Data Privacy Agreements
Legal documentation must cover every step of the process in a Data Integration project. It must protect the data from its original source– the client– all the way to its final destination whether that be the HMIS system, a data warehouse, or any other possible systems. Data agreements may need to cover specific federal and state laws including but not limited to:
- The Health Insurance Portability and Accountability Act, 45 CFR Parts 160, 162, and 164 (“HIPAA”)
- The Health Information Technology for Economic and Clinical Health Act (“HITECH Act”), Pub. L. 111-5, Div. A, Title XIII, § 130001 et seq., Div. B, Title IV, § 4001 et seq., Feb. 17, 2009, 123 Stat. 226, 467, 42 U.S.C.A. § 300ii, et seq., and 4 U.S.C.A. § 17901, et seq.;
- Code of Federal Regulations, at 42 CFR Part 2
- Various state laws
Client Release of Information
A client consent form or Release of Information (ROI) should include how the data collected will be used and how it will be protected. If the data is being used beyond entry in HMIS, then that should be included in the ROI. It is also helpful to include the technical security details so that clients will feel comfortable consenting for their information to be entered into HMIS as well as used in the data integration projects.
End User HMIS Agreements
End users are people who will interact with the data entered into Clarity Human Services. They play a critical role in ensuring data security. It is crucial that End Users understand and agree to their responsibility as stewards of client’s confidential information. All people involved in the Data Integration projects with access to client-level data must be trained in data security protocol and sign an End User agreement or Data Use agreement.
Partner Agency Agreements
Partner Agency Agreements are signed by all participating agencies in the HMIS system. They typically cover general HMIS information, confidentiality protocol, data entry and use, required agency roles, reporting, insurance information, and standards terms and conditions. If the data integration project will be system-wide and include all agencies, then language about the project could be added into the Partner Agency Agreement in the Data Use section. Otherwise, if it is not a system-wide data integration and only certain agencies will choose to take part, a separate Participation Agreement could be utilized.
A Participation Agreement may be necessary if the Partner Agency Agreement does not cover the Data Integration project or if third-parties become involved in the Data Integration project. A Participation Agreement will be specific to the project and be at the Agency or organization level. It will encompass the scope of the project and its purpose. As well as outline the responsibilities of the data recipient in terms of data security and project roles. The Agreement will typically contain standard contractual terms and conditions.
Data Use Agreement
A Data Use Agreement may be necessary if people outside the general HMIS end users will have access to the HMIS data. These people would not have signed an HMIS End User Agreement, and therefore would need to agree to the security requirements of HMIS data.
Technical Security Requirements
Technical security requirements refer to the security of the software and hardware involved in the Data Integration project.

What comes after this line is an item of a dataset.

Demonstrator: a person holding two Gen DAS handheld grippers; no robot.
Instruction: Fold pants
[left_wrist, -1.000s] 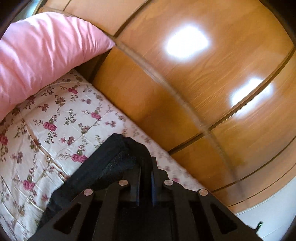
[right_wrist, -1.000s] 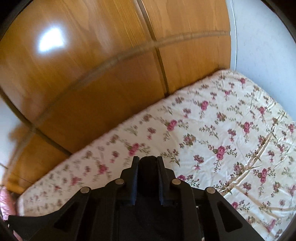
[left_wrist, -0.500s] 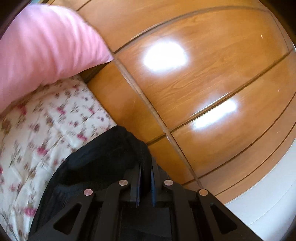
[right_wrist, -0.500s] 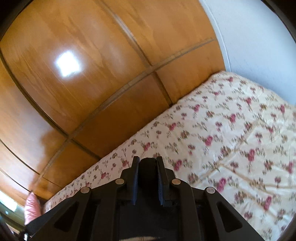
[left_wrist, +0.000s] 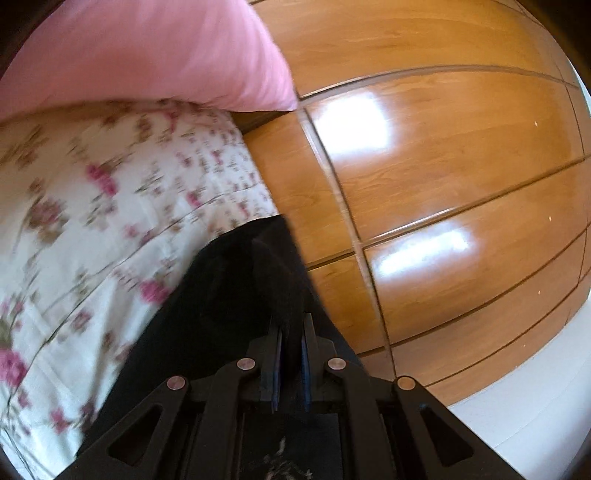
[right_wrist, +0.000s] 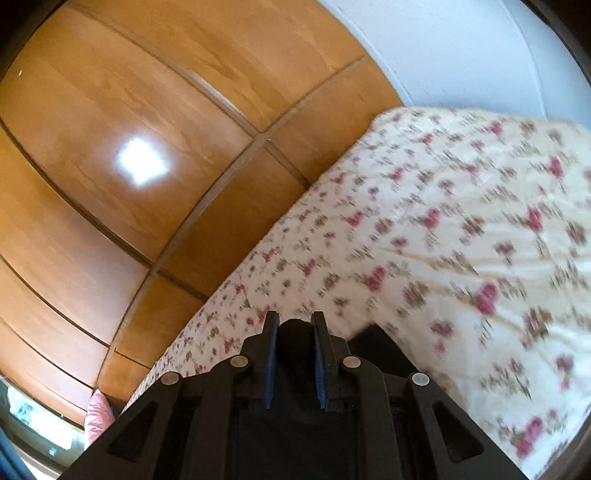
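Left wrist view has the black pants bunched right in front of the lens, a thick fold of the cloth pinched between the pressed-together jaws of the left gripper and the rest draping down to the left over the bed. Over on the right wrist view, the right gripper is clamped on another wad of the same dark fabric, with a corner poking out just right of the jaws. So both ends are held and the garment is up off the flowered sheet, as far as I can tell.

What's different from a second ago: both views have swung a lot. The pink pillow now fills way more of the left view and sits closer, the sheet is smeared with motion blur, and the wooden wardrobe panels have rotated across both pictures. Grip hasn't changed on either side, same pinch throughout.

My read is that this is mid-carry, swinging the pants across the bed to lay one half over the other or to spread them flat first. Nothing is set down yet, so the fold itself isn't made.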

- Use private wireless networks, only WiFi Protected Access (WPA) or WiFi Protected Access II (WPA2) security protocols are allowed.
- Utilize Two-Factor Authentication (2FA) to access HMIS data.
- Unique and secret User ID and Passwords to access HMIS data.
- All connections to HMIS should be encrypted to HUD standards or higher- during data transmission and storage.
- All computers accessing HMIS data be protected by a firewall and anti-virus software.
- Computers and printers with access to HMIS data must be in secured location.